Human microRNAs (miRNAs) have diverse biological functions, and play a role in nearly every biological process. We have scattered more than 7000 reports on miRNA published since 2010, and we observed a rapid increase in the number of reports published in the past 2 to 3 years on the reprogramming effects of miRNAs. We were the first in the world to report that miR-520d-5p (520d-5p) caused undifferentiated cancer cells to adopt benign or healthy status in vivo via demethylation and P53 up regulation [1]. My team further found that 520d-5p causes normal cells (fibroblasts) to extend their lifespan and mesenchymal stem cell-like status with CD105 positivity [2]. DNA that has undergone fragmentation can be restored to its original status such that damaged cells can survive [3]. Although we hypothesized that ectopic 520d-5p expression reduced mutations through the synergistic modulation of methylation-related enzymatic expression, next-generation sequencing (NGS) analysis partly clarified the mechanism underlying the phenomena [4]. Mutations in the genome could be converted to the wild type, suggesting the feasibility of applying the mechanism to anti-cancer therapy, anti-aging therapy including brain aging or blood vessel aging, and regenerative medicine. Here, we present a summary of recent findings that deserve attention with respect to miRNAs, and we review the possible functions of miRNA and directions for the application of the associated science.

REVIEW

Nowadays researchers in the world are examining the projects covering new approaches for small molecule drug discovery and optimization. It has been reported that miRNAs are associated with the biology of cancer, anti-cancer activities, metastasis, and the improvement of the tumor environment. We hereby introduce miRNAs which play major parts in the application for anti-cancer, anti-aging, reprogramming, and the conversion to stemness status, including our projects, among the many articles published.

CANCER

It has been reported that miRNAs reprogram fibroblasts to become cancer associated fibroblasts (CAFs); therefore, the mechanisms underlying carcinogenesis caused by oncomiR and the anti-cancer effect of suppressor miR have been investigated [5]. Androgen signalling is associated with the function of miRNA, including expressive heterogeneity in prostate cancer progression [6,7]. In colorectal cancer, there is evidence to suggest that miRNAs contribute to several aspects of tumorigenesis and that inhibition of highly expressed miRNAs or their replacement by miRNAs with reduced expression could become treatment strategies [8]. Metabolome profiles have shown that cancer-specific enzymatic changes and miRNAs regulate the action of methionine aminopeptidase or N-myristoyltransferase [9]. miRNAs play a crucial role in the expression of tumor suppressor genes. TP63, a member of the TP53 family, is also involved in these functions and is both physically and functionally connected with STAT3, which is an important regulator of both healthy stem cells and cancer stem cells [10]. miRNAs in particular are integral components of the TP53 network, regulating multiple p53-controlled biological processes to modulate the differentiation and self-renewal potential of stem cells [11]. Loss of X Inactive Specific Transcript (XIST) also augmented the secretion of exosomal miRNA-503, which triggered M1/M2 polarization of microglia. This M1/M2 conversion upregulated immune suppressive cytokines in microglia, resulting in suppressed T-cell proliferation [12]. miRNAs seem to be closely associated with the TP53 and SIRT families. We previously reported that 520d-5p up regulates the expression of TP53 and SIRT 1, inducing an anti-cancer effect and converting cells to a nonmalignant status [13-15] (Figures 1 and 2).
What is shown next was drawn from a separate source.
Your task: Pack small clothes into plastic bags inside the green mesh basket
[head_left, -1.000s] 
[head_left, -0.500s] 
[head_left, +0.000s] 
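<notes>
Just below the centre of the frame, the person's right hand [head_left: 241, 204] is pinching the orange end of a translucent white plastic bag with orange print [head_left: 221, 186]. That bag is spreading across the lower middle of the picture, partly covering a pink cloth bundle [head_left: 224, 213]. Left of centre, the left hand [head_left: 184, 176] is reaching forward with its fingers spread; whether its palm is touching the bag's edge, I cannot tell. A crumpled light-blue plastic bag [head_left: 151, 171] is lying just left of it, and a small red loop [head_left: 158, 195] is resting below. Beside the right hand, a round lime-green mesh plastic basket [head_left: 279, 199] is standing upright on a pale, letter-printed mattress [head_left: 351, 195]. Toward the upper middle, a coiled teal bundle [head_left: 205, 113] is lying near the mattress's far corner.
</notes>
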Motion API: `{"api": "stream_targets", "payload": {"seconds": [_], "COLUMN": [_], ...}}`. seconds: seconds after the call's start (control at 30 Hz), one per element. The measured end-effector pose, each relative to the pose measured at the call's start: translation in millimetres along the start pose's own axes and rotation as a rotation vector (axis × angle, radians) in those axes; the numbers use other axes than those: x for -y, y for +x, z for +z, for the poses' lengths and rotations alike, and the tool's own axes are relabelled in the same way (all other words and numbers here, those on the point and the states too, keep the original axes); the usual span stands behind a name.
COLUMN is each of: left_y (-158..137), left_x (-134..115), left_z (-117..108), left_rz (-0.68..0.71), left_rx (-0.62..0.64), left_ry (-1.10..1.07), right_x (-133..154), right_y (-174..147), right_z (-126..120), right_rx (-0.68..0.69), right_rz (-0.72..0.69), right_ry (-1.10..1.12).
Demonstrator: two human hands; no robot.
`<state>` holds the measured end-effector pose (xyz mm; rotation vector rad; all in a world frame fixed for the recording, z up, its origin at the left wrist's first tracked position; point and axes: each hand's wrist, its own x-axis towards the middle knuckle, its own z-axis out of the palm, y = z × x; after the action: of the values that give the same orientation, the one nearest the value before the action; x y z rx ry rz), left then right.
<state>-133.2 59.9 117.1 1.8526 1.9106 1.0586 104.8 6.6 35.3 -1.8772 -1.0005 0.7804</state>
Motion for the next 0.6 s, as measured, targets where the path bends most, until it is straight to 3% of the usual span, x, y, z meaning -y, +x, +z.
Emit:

Metabolome analysis (heat map) revealed metabolomic changes from cancer status to non-cancer status 7 days later than transfection with 520d-5p. On Day 5, almost all the metabolites were shut down and reset. Transfectants (circled in red) showed an entirely different profile compared with that of parental cancer cells (circled in blue) in metabolites. 5D and 7D: 5 and 7 days after transfection. R1 and R2: transfectants sorted using pluripotent markers (they cannot give rise to any malignant tumors).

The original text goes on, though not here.